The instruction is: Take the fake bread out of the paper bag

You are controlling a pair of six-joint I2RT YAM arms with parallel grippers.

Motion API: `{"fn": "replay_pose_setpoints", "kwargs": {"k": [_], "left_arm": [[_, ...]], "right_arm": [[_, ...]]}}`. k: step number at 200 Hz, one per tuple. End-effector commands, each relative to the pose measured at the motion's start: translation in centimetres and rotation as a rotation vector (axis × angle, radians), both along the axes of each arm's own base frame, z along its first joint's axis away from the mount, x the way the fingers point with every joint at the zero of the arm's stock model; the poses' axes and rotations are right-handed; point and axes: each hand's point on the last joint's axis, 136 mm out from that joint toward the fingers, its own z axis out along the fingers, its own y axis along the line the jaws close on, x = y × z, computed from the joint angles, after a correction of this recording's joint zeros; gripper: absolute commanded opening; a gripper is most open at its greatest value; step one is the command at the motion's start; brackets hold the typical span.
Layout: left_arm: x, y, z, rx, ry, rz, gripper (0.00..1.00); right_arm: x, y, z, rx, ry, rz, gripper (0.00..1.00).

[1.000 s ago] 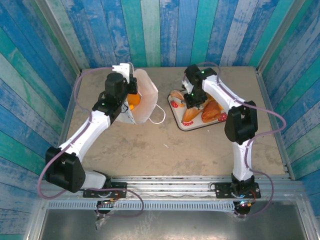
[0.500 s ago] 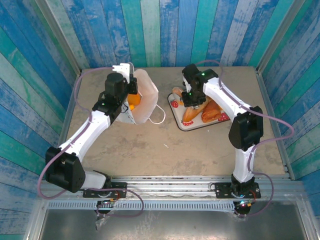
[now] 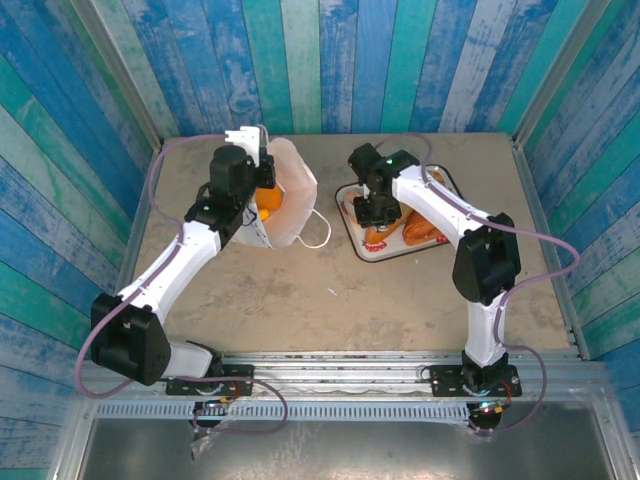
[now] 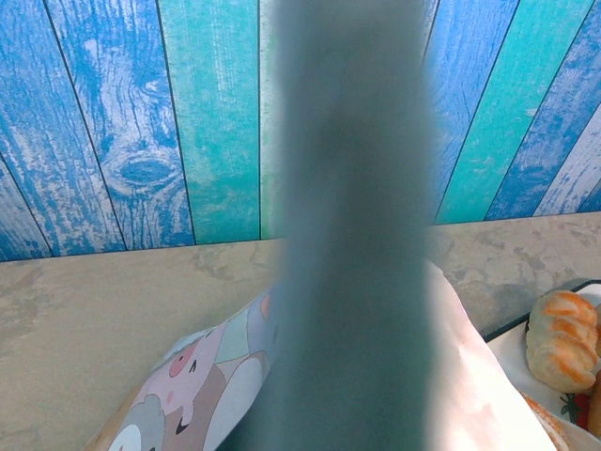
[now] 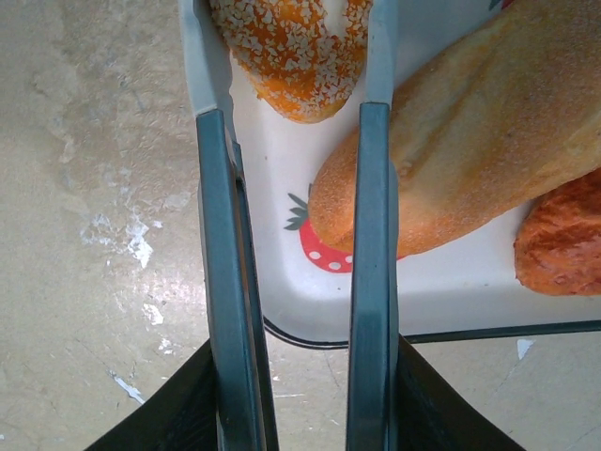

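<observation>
The near part of the beige tabletop (image 3: 330, 290) lies just past the two arm bases. Farther in on the right, a white tray (image 3: 372, 252) with strawberry prints sits at an angle. The right gripper (image 3: 373, 207) hangs over its left corner. In the right wrist view its fingers (image 5: 218, 235) stand a little apart and are closed on nothing. Between and beyond them lie the tray's dark-edged rim, one red strawberry print (image 5: 324, 249) and a sesame-crusted roll (image 5: 291, 47). A long loaf (image 5: 488, 141) lies just beside the right finger, with a darker brown piece (image 5: 563, 244) at the picture's edge. All three pieces of fake bread rest on the tray.

On the left at about the same depth is the paper bag (image 3: 295, 195), tipped with its mouth toward the left arm. One thin cord handle (image 3: 318, 232) loops onto the tabletop. An orange pastry (image 3: 268, 200) shows inside the mouth, so this piece is in the bag.

The left gripper (image 3: 252, 148) is at the bag's far upper edge with its fingers pressed together. They seem to pinch the paper rim, though the left wrist view shows them as a grey blur. Below the blur the bag's cartoon animal print (image 4: 202, 376) shows.

Behind everything rises the blue and green plank wall (image 3: 320, 60).
</observation>
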Motion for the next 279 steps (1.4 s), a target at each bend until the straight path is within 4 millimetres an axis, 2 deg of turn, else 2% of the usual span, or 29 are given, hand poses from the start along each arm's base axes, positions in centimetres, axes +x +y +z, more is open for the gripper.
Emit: {"fn": "replay_pose_setpoints", "kwargs": {"k": [1,91,155,229,279], "left_arm": [[-1.0,0.2,4.2,-0.053,-0.107,-0.008,0.03],[-1.0,0.2,4.1,-0.057,-0.104,-0.009,0.04],[-1.0,0.3,4.2,-0.058,-0.105,-0.010,0.04],[-1.0,0.1,4.3,-0.054,-0.104,-0.018,0.04],[-1.3,0.0,4.1,-0.035,-0.104,-0.033,0.04]], "right_arm": [[-0.3,-0.4,0.7,-0.023,-0.017,-0.016,0.39],[-0.5,-0.6,-0.8,-0.072,0.024,0.013,0.43],[-0.1,-0.1,-0.4,-0.054,0.014,0.035,0.51],[1.5,-0.8,3.1,-0.099,-0.083,0.035,0.53],[1.4,-1.5,6.3,-0.089,-0.150,0.029,0.50]]}}
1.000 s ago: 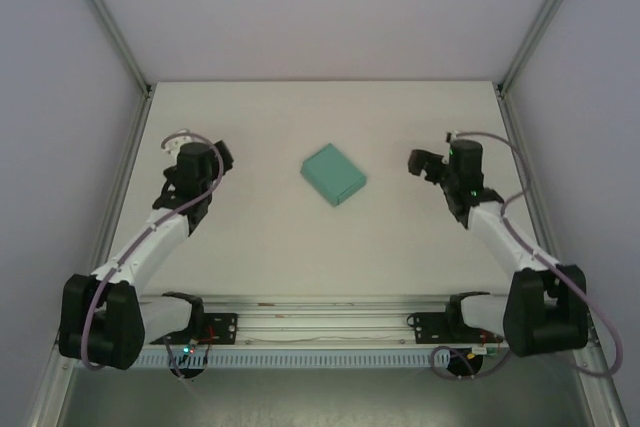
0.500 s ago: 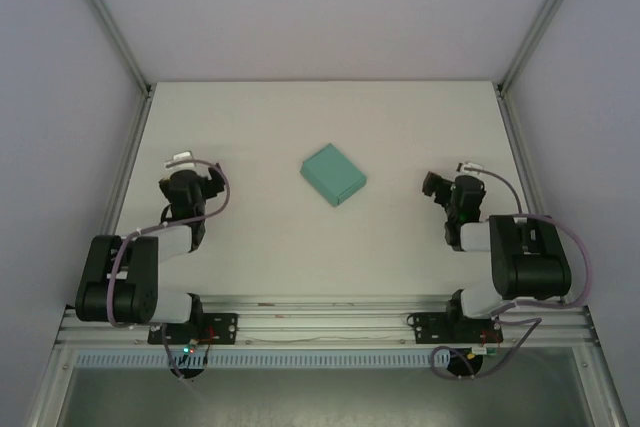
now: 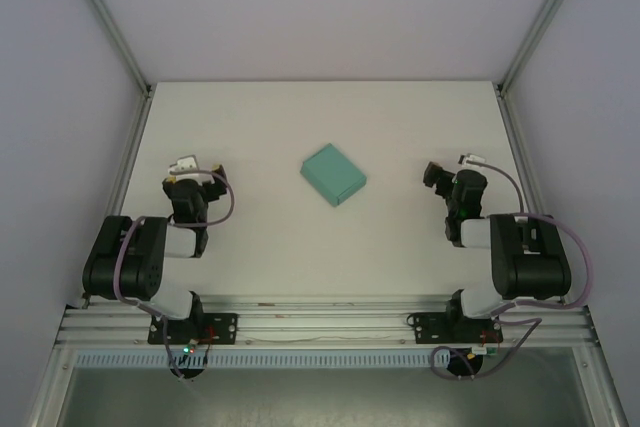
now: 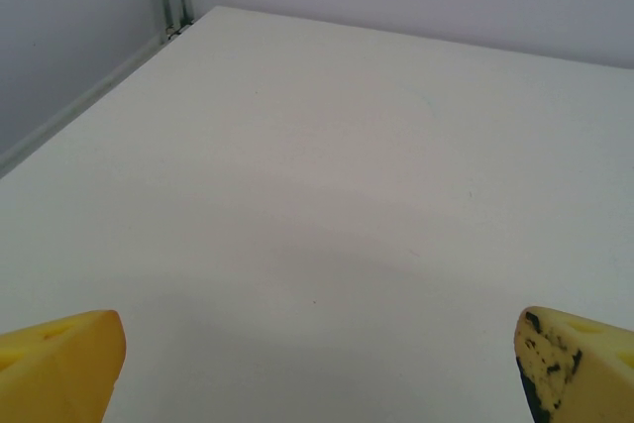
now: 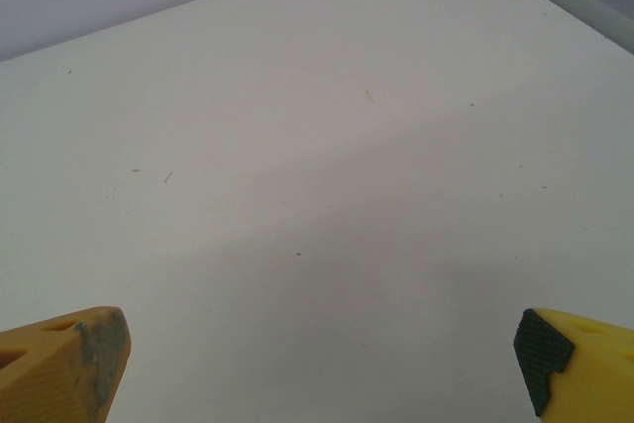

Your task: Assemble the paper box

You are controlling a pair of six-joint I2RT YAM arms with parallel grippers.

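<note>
The paper box (image 3: pixel 334 175) is a small teal-green closed rectangular box lying flat and turned at an angle in the middle of the white table (image 3: pixel 320 127). My left gripper (image 3: pixel 193 179) hovers well to the box's left, on its folded arm. My right gripper (image 3: pixel 441 176) hovers well to the box's right. In the left wrist view my left gripper (image 4: pixel 319 369) is open, its yellow fingertips (image 4: pixel 59 359) wide apart over bare table. The right wrist view shows my right gripper (image 5: pixel 319 364) open too, its yellow fingertips (image 5: pixel 61 359) at the frame's bottom corners with nothing between them.
Grey walls with metal corner posts (image 3: pixel 110 27) enclose the table on the left, back and right. A metal rail (image 3: pixel 320 322) with both arm bases runs along the near edge. The table's far left corner (image 4: pixel 178 22) appears in the left wrist view.
Both arms have folded back toward their bases, drawing the grippers a little outward and nearer the rail. The box has not moved and both grippers stay open.
</note>
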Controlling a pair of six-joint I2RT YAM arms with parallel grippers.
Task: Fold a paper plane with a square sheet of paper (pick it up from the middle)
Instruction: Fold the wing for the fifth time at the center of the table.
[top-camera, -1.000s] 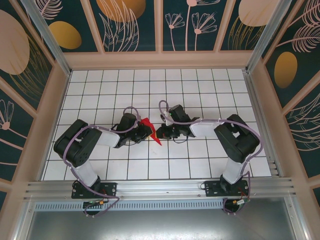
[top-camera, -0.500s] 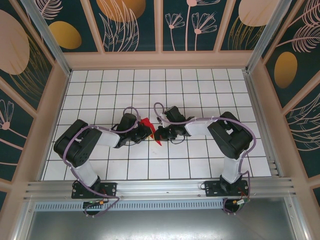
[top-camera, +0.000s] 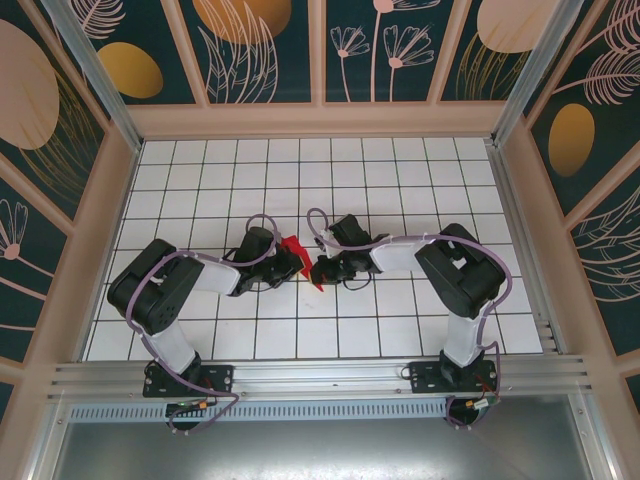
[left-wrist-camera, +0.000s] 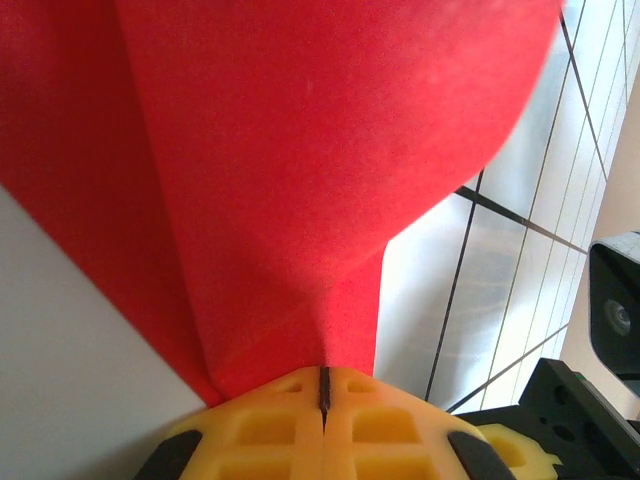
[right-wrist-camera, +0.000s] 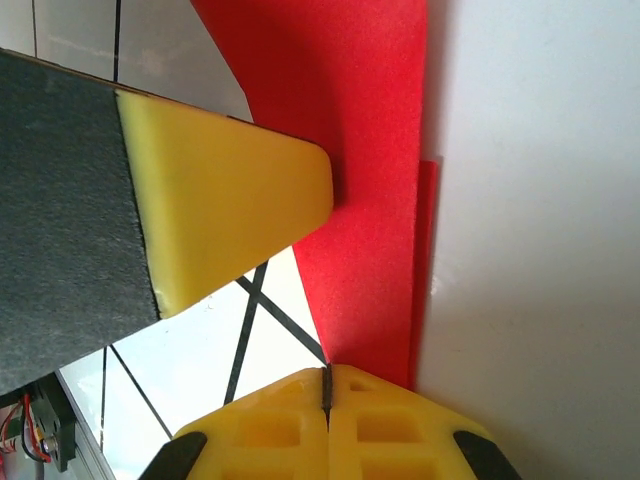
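Observation:
The red paper (top-camera: 296, 247), folded and creased into a narrow pointed shape, hangs just above the white grid table (top-camera: 400, 170) between my two grippers. On its left side my left gripper (top-camera: 291, 263) is shut on it; in the left wrist view the red sheet (left-wrist-camera: 300, 150) fans out from the closed yellow jaws (left-wrist-camera: 323, 378). From the right, my right gripper (top-camera: 320, 268) is shut on the paper's lower tip (right-wrist-camera: 370, 250), which runs into the closed jaws (right-wrist-camera: 326, 378). A yellow finger of the left gripper (right-wrist-camera: 230, 195) presses against the paper there.
Wooden frame walls (top-camera: 320, 120) surround the tiled table. An aluminium rail (top-camera: 320, 378) runs along the near edge by both arm bases. Open tiles lie behind and in front of the grippers.
The right arm has moved left, bringing its gripper up to the paper's lower right side. The left gripper and the paper have hardly moved.

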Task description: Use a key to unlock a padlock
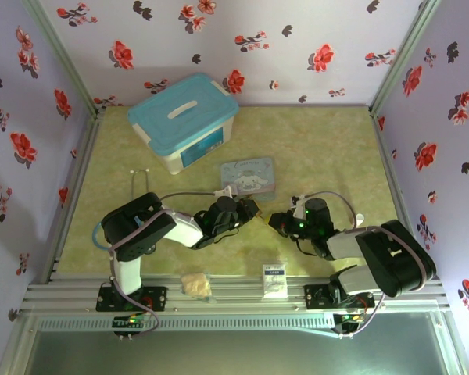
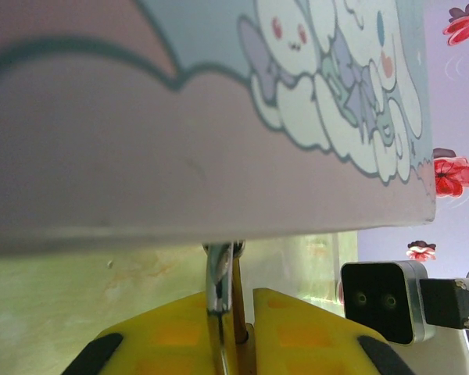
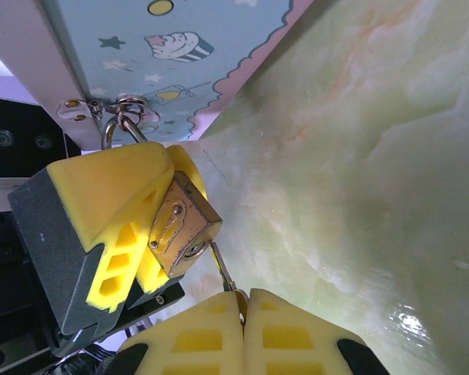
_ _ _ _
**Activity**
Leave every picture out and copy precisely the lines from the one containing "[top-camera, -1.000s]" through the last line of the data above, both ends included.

**Result for this task**
[top-camera, -1.000s] 
[top-camera, -0.500s] 
[top-camera, +0.000s] 
[left-wrist-camera, +0.000s] 
[right-wrist-camera, +0.000s] 
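Observation:
The red paper (top-camera: 296, 247), folded and creased into a narrow pointed shape, hangs just above the white grid table (top-camera: 400, 170) between my two grippers. On its left side my left gripper (top-camera: 291, 263) is shut on it; in the left wrist view the red sheet (left-wrist-camera: 300, 150) fans out from the closed yellow jaws (left-wrist-camera: 323, 378). From the right, my right gripper (top-camera: 320, 268) is shut on the paper's lower tip (right-wrist-camera: 370, 250), which runs into the closed jaws (right-wrist-camera: 326, 378). A yellow finger of the left gripper (right-wrist-camera: 230, 195) presses against the paper there.
Wooden frame walls (top-camera: 320, 120) surround the tiled table. An aluminium rail (top-camera: 320, 378) runs along the near edge by both arm bases. Open tiles lie behind and in front of the grippers.
The right arm has moved left, bringing its gripper up to the paper's lower right side. The left gripper and the paper have hardly moved.
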
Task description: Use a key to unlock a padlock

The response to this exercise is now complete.